Anyway, the defendant doesn't have the money to pay the medical cost that I've absorbed as a result of this. Surprise, surprise. He has lost his job and is only making about a third of what he used to make.

It's the same story everywhere in America, isn't it?

People have enough money to feed and care for three dogs, but not enough to take care of medical bills resulting from their attacking dogs. Probably not much different than an uninsured motorist who is at fault.

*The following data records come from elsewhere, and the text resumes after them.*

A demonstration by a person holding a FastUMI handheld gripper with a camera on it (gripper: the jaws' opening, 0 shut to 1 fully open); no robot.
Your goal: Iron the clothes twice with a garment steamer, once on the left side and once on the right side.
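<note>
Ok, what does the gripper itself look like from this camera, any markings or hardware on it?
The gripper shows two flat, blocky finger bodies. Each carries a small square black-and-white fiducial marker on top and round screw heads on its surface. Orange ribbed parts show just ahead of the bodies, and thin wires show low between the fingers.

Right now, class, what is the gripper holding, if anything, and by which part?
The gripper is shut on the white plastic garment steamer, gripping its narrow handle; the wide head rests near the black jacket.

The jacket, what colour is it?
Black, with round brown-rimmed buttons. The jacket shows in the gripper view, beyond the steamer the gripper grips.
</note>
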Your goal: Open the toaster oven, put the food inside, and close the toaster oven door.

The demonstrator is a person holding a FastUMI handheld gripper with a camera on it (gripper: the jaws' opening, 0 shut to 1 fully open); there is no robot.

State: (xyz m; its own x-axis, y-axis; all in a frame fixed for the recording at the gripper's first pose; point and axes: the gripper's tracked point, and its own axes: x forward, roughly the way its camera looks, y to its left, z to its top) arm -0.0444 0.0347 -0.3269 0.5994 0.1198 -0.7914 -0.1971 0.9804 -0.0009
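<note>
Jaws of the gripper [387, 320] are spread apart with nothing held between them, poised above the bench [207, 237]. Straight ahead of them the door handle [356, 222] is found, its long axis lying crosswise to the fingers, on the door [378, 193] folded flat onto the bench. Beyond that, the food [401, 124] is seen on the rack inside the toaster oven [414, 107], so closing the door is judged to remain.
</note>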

Might this be a setting where a national insurance plan would help everyone involved in a case like this?

Pat said...

Sorry to read about this. First off, I am a dog owner. Second, dogs do not belong on the HS football field/track, ever. Imagine being tackled and landing face first into a St. Bernard pile … yuck.

I suggest next time that you simply stand your ground if possible. Don't run, they are predators and will chase because prey run. Summon up your best John Wayne and claim your space.

Strange dogs = no touch, no talk, no eye contact.